MH: Many things. You are talking about a long genocide. But I think we summarized as much as we can of what is going on. As Israa’ has said: people see the headlines, the news, the media, but in order to dive into the details you have to talk to the civilians and the people present on the ground, because it’s totally a different matter on the ground.
Everyone should stay in touch with at least one person in Gaza in order to understand how the situation looks on the ground, and try as much as you can to help with whatever means. Solidarity and support are very important components of the current situation. We feel abandoned, but this wouldn’t spare me from taking this call to all free people around the world to continue their support, and not to forget the people of Gaza. Israel has exceeded all the limits because they know we are totally alone, and the lives of Gazans do not matter. But we should raise the slogan that the lives of Gazans matter, again and again.
Maybe there could be another chapter of this conversation. I would tell you more about the life of women under the genocide. If I started talking about this it would be another three hours, at least, of talking about the reality that women are experiencing under this genocide. Because I’m a female journalist, I have access to how women are enduring this suffering, especially those living in tents and open areas. Because of the sensitive nature of the women and girls, it adds a complicated layer of their suffering under the war.
I: That would be great. There’s definitely a lot more for us to talk about, and the various experiences and how different people are surviving this. One of the things coming up in our conversation right now is the little things people are doing to continue to try to cultivate life in any way, and fight against death in all possible ways.
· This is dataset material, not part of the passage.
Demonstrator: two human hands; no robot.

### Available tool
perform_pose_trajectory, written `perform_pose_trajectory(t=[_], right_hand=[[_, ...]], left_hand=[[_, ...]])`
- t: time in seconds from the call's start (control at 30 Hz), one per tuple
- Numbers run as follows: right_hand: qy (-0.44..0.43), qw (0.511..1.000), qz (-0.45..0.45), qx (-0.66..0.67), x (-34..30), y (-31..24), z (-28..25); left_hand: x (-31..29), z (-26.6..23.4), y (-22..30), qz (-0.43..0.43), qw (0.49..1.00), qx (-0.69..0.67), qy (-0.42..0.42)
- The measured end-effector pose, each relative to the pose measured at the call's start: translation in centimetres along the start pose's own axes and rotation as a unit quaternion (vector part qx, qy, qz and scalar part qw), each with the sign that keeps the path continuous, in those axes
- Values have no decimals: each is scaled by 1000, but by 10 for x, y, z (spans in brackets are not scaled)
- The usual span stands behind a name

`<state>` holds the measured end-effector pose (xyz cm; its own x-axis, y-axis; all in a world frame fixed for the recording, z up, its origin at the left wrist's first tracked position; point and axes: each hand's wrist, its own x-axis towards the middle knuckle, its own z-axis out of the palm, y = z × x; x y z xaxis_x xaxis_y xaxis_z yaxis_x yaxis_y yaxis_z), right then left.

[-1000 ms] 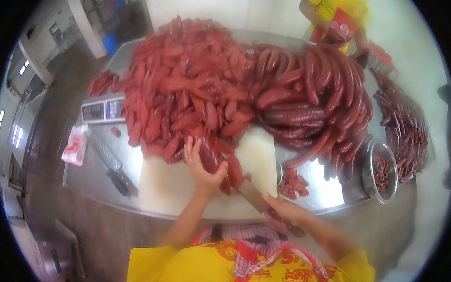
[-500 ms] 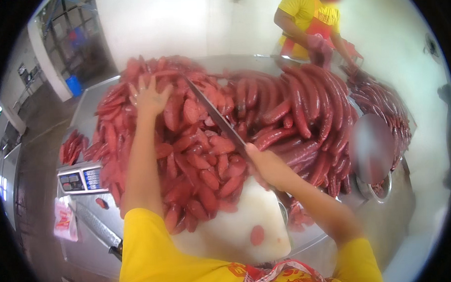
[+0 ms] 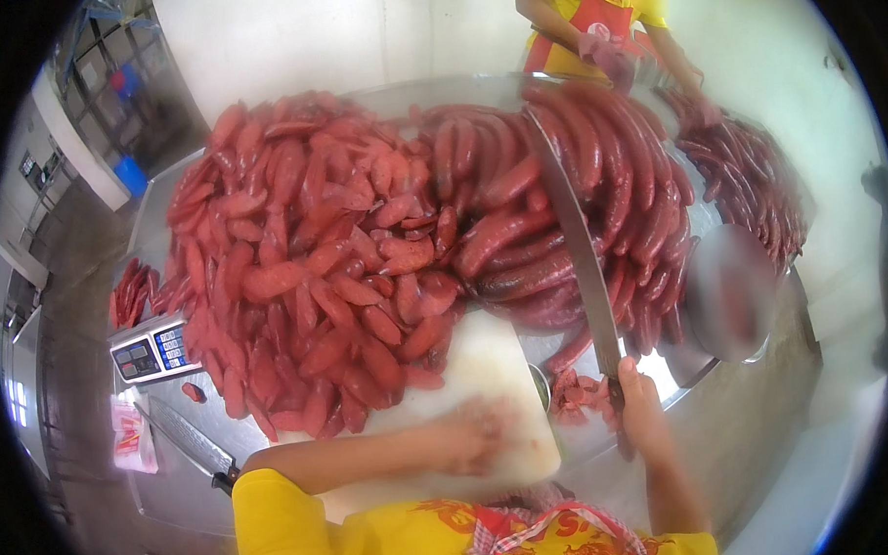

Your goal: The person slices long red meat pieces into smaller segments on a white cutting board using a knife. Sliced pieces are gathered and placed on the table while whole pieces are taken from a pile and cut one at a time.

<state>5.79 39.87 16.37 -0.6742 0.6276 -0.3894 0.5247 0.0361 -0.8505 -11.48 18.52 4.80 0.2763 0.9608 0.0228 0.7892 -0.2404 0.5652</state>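
Observation:
My right hand [image 3: 642,408] is closed round the handle of a long knife [image 3: 582,248], its blade slanting up and away over whole red sausages [image 3: 611,164]. Low over the white cutting board [image 3: 501,364], my left hand [image 3: 477,435] is smeared by motion. Its fingers do not show clearly, nor whether anything is in them. A big heap of cut sausage pieces [image 3: 317,272] lies beyond my left forearm and covers part of the board. Small sausage scraps [image 3: 575,395] sit right of the board, beside the knife handle.
A scale [image 3: 153,351], a second knife [image 3: 186,438] and a plastic bag [image 3: 134,437] are at the left edge of the metal table. Thinner sausages [image 3: 749,189] and a metal bowl [image 3: 728,297] stand right. Across the table, a co-worker's gloved hand [image 3: 608,58] shows.
My left hand has come from the far side of the heap back to the board. My right hand has moved right and nearer with the knife. The loose slice on the board no longer shows.

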Motion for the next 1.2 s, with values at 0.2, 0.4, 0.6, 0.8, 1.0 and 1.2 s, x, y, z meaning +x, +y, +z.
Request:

The reality is, you’re right: Gaza cannot be forgotten, and we already see that because what’s happening in Gaza is being exported everywhere else in every possible way. I remember there was a point when [attacking] hospitals and mosques became normalized to happen in Gaza, and then I started to see the news about the same thing happening in Sudan and all these other places. Gaza is critical in this moment, and what’s happening there will happen everywhere else. If we don’t stand up now, then it’s too late for all of us. It’s a fight of the people against the governments, and at this point the people need to come together.
EA: We would be happy to do another episode focused more on women.
Maram, thank you so much for being with us. Thank you for taking the time, and for everything you do as well, your writing. We’ll include all of the links in the show notes as we always do, and we look forward to having you on again.
MH: Thank you so much for having me. This is a space to discharge mentally what is going on. I hope this would help raise the awareness of what is going on and get more understanding of the reality on the ground.
I want to show you this article, because you told me about your baby that was born premature. I wrote it last December, and it was about two mothers who gave birth to premature babies in Al-Shifa hospital, and recording their emotional journey of separation and not knowing their fate. I wanted to share it with you.
EA: For listeners, the title of the article is “Emaciated but alive: Gaza mothers, premature babies reunited in Egypt.” It was published in December 2023 and we’ll include it in the show notes as well.
Maram, thank you so much for your time.
MH: Thank you. Thank you Israa’ as well.
I: It’s been an honor to be here with you.